Pakistan keeps producing some of most gifted pacemen in the world, yet few are guided properly to success, writes Osman Samiuddin.
Too many accidents in Pakistan cricket’s fast lane
Pakistan, vast, populous country that it is, has no trouble finding fast bowlers. There is a system in place, built on equal parts serendipity and organisation, that keeps discovering talent.
It is actually a wonderfully informal network, working mostly outside the influence of the cricket board, built on a strong grapevine running through small clubs, private academies and street tape-ball cricket. It is honed specifically to pick up any little glint out there from under the muck. In fact, word has it that there is a dynamite kid in the same academy in Rawalpindi that produced Mohammad Amir.

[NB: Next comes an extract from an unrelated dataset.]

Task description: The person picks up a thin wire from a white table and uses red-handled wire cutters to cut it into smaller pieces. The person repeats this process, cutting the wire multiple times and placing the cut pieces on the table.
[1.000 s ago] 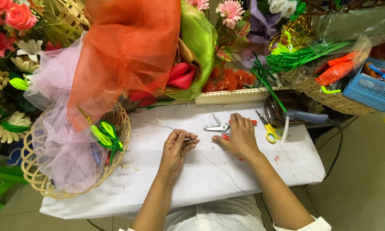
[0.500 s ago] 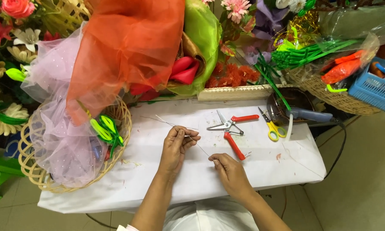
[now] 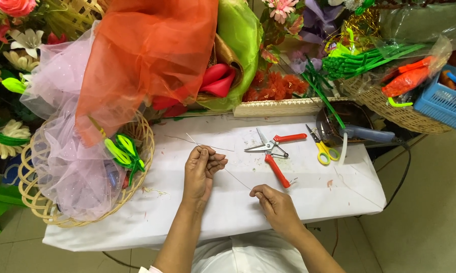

Be it an ex-cricketer, an ex-pacer, a local coach or an academy owner, once a diamond has been found, no force on earth will stop him from at least being considered by Pakistan. This is not a production line. It is a democracy.
Pakistan has no real problem in breaking them into the national set-up, either. Once arrived, their talent finds immediate release – note how many make an impression straightaway. Invariably, they come across an Akram, a Waqar or an Aaqib, fast-bowling whisperers, who sprinkle smarts onto them. A future is assured.
Except it never is, or at least not over the past decade. As much as their batting, the administrative blow-outs, the leadership rigmaroles and many controversies, it is the waste of their pace resources that has defined Pakistan’s decade.
Take the series against Sri Lanka, which begins on Wednesday night in Dubai with the first Twenty20. Pakistan will be without Mohammad Irfan, probably for the entire series, at a time when he has just begun to knit a number of unique and frighteningly effective attributes into one: a combination of height and the high pace, the left-arm angle, the swerve, the recognition of the virtues of a fuller length.
He is not here because he was not fit to play the last T20 against South Africa in Dubai, but was compelled to do so because Pakistan felt they had no other choice. At the end of a long series for him, he pulled up injured. How he comes back, when he does, whether he does, nobody really knows.
If the specifics of each case are different, the broad pattern of mismanagement on or off the field is familiar. A bowler is found, bowler arrives, bowler buoyant, bowler lost. Take a glance through the roster of the fast bowlers who have played for Pakistan since the beginning of 2003, a list of 32 players that excludes the two W’s, Wasim Akram and Waqar Younis, who were almost finished by then.
Of those, only Umar Gul has appeared in half the number of international matches that Pakistan has played in entirety and he barely achieves that percentage (215 of a possible 426 games). The rest, young, middle-aged and old, are not even close.
Pakistan do not play as many Tests as others, so to imagine any of their pacers having played anything near the match totals of the Australia, South Africa or England players is misplaced. But if the good news is that their most regularly used Test fast bowler this decade – Gul again – has played just over half of all Tests (47 of a possible 86) that tells you how bad the bad news really is.
Forget that Dale Steyn or James Anderson, Stuart Broad (Test debut 2007) and Peter Siddle (Test debut 2008) have both played more than Gul. That is a career not even half-formed, stretched thin over a decade.
The really bad news is that they have never managed to play their best pacemen together for long enough, or at all. The careers of Shoaib Akhtar, Mohammad Asif, Mohammad Amir and Gul overlapped, yet they never once played together. If one was injured, another was banned for doping, if another retired, one was jailed for corruption.
Imagine the damage, imagine the joy of that quartet.
That is one among myriad permutations, ignoring the benefits lesser-acclaimed men such as Rana Naved-ul-Hasan, Rao Iftikhar, Shabbir Ahmed, Shahid Nazir and others could have brought had they been around long enough or bowled with the bigger stars more regularly.
There are many reasons the potent talent pipeline has sometimes clogged, but some are more striking than others. Unlike Akram and Waqar, none of these bowlers had the benefit of a mentor like Imran Khan, who not only dished out bowling tips, but turned them into men.
He controlled every aspect of their lives, including their training, diet and social lives. He was an entire education, his own experiences priming his pupils for longevity.
What he did not provide, county cricket did, helping them work out not just their bowling, but their bodies, too.
The best and worst thing is, Pakistan might not miss Irfan. Few would bat an eye if Usman Shinwari or Bilawal Bhatti won them a game.
What would be surprising, though – and pleasantly so – is if they were still doing it, 10 years and 80 Tests later.